The reactions by SOME persons with High Functioning Autism and Aspergers and SOME parents of children with High Functioning Autism and Aspergers to this information have not always been polite.  Some have claimed that somehow my use of these reported facts is wrong although I have never seen a coherent explanation for that claim.  In a recent interview in the CMAJ Dr. Marshalyn Yeargin-Allsopp, a medical epidemiologist at the CDC,  confirms the information set out above.  Dr. Yeargin-Allsopp commented on the expansion of the autism definition changes that have taken place since the 1980's:

"But the autism umbrella has since widened to include milder forms, says Dr. Marshalyn Yeargin-Allsopp, a medical epidemiologist at the CDC. For example, it now includes Asperger syndrome, where the sufferer is socially impaired, but experiences typical language development.

Another difference between past and present autism diagnosis involves the presence of intellectual disabilities, adds Yeargin-Allsopp. During the 1960s and 1970s, the vast majority of those diagnosed with autism had an intellectual disability but today, only about 40% have one."
  
Autistic Disorder is the current diagnostic category (although that will be changed in the DSM-5) which would include those who would have been diagnosed with autism in the 1960's and 1970's.  That is the category where the vast majority as Dr.
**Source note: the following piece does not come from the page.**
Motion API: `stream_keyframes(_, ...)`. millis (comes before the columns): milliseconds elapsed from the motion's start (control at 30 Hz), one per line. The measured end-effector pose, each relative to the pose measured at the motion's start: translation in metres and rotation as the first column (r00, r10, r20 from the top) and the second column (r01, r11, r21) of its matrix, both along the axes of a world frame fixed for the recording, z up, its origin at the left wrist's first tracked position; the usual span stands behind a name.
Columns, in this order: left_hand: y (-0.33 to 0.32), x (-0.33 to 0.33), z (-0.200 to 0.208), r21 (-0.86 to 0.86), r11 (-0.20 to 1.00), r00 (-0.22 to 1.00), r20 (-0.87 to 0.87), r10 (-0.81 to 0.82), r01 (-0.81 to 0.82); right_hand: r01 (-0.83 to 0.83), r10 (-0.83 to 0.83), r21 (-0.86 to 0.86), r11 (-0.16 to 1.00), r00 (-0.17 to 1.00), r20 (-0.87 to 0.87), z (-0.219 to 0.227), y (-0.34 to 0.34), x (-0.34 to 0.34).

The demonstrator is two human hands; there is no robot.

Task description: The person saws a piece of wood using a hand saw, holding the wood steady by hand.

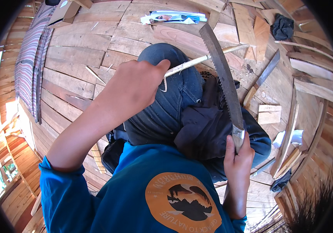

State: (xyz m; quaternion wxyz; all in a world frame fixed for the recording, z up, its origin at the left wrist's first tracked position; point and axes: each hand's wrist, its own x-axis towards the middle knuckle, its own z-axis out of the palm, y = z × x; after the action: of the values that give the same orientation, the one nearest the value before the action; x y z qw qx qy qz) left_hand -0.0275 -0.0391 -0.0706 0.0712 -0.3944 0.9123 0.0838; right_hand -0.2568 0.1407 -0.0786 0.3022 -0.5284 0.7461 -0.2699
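My left hand is closed round a thin pale wooden stick, above my bent knee in dark blue trousers. The stick points away to the right and passes behind the saw blade; its far end shows beyond. A curved pruning saw stands up from my right hand, which is wrapped round its handle. Its toothed edge faces left, against or just in front of the stick; I cannot tell whether they touch. A curl of peeled wood hangs by my left fingers. Dark cloth lies across my lap.
A machete with a wooden handle lies on the plank floor to the right, near a small wood block. Boards line the right side. A crumpled wrapper lies ahead; striped fabric hangs at the left.
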Motion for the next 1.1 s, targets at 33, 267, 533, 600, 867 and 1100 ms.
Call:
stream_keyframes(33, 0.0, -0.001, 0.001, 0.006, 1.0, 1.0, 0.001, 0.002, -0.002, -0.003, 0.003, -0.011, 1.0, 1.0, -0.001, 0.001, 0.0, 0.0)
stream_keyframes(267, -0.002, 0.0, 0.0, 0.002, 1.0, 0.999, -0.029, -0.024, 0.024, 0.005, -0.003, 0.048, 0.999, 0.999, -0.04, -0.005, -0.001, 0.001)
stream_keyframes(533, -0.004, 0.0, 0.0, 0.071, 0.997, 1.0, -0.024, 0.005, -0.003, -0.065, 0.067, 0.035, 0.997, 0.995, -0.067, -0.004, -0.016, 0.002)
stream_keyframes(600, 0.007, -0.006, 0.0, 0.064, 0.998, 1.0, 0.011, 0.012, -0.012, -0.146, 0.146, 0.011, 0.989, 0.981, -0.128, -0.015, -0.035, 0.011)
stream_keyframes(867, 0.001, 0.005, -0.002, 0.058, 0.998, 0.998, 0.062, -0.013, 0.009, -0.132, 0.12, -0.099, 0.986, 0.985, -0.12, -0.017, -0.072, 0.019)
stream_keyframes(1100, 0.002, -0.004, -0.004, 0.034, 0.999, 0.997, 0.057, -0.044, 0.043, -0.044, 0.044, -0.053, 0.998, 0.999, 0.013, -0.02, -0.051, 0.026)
Yeargin-Allsopp states also have intellectual disability.  It is only the inclusion in the  broad definition of "autism"  of Aspergers Disorders, which  by definition includes no one with intellectual disability, that lowers the percentage of persons with autism who also have an intellectual disability from the 80% figure to the 40% figure. Those with Autistic Disorder are still in the 80% range of "co-morbidity".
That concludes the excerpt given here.